Would you count the lines of the listing that carry the word "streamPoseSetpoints"? Give only the resulting number.

****

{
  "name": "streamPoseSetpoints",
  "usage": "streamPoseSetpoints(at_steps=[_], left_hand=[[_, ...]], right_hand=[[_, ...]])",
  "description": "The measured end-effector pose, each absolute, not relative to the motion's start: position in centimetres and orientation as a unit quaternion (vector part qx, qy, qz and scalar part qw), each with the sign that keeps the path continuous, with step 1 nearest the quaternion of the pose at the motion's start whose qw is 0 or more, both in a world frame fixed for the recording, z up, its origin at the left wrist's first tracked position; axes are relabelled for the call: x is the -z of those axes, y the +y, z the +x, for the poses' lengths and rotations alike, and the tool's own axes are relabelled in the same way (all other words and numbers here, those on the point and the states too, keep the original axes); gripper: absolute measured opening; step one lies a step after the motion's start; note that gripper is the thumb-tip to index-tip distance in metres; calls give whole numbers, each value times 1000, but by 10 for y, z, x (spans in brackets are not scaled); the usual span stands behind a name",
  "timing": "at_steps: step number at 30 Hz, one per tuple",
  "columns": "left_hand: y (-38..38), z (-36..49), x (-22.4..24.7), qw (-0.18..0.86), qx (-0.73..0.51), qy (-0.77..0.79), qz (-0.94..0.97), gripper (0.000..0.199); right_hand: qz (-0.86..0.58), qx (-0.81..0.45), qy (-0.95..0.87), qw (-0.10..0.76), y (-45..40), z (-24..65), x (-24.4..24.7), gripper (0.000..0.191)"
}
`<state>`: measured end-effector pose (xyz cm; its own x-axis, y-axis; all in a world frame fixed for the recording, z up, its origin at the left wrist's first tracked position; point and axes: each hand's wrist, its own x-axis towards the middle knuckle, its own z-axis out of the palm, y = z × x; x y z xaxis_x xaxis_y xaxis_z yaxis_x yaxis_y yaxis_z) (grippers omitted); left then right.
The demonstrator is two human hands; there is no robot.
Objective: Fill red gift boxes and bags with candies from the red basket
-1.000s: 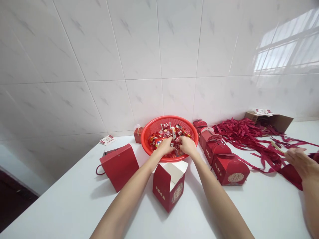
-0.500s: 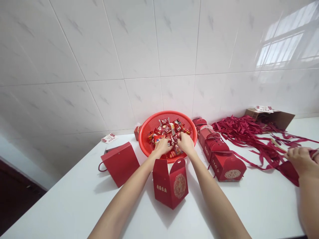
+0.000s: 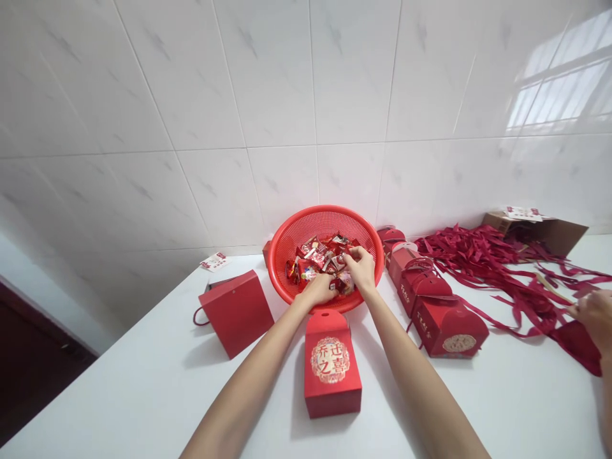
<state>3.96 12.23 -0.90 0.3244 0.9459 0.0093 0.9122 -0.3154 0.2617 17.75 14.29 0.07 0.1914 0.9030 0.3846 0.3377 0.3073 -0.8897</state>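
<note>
A red mesh basket (image 3: 287, 239) holds a pile of wrapped candies (image 3: 318, 256). My left hand (image 3: 319, 291) reaches into its near side, fingers curled against dark-wrapped candies and partly hidden among them. To its right, my right hand (image 3: 362, 268) pinches a red-wrapped candy over the pile. Between my forearms, a red gift box (image 3: 333, 360) with a gold round emblem lies tipped on the white table, its flap end toward the basket. Its inside is hidden from me.
Another red box (image 3: 239, 312) with a cord handle rests tilted at left, near a printed card (image 3: 213, 261). Closed red boxes (image 3: 449, 325) line the right side. Beyond them are tangled dark red ribbons (image 3: 468, 255), a cardboard carton (image 3: 559, 236) and another person's hand (image 3: 595, 315).
The gift box between my arms has gone from upright to lying over, emblem up. Both hands have shifted among the candies. The view has turned slightly, and the other person's hand sits nearer the edge.
</note>
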Motion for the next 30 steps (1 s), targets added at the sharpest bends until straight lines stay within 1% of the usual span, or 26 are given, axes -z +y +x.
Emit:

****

▶ **Response to this task**:
2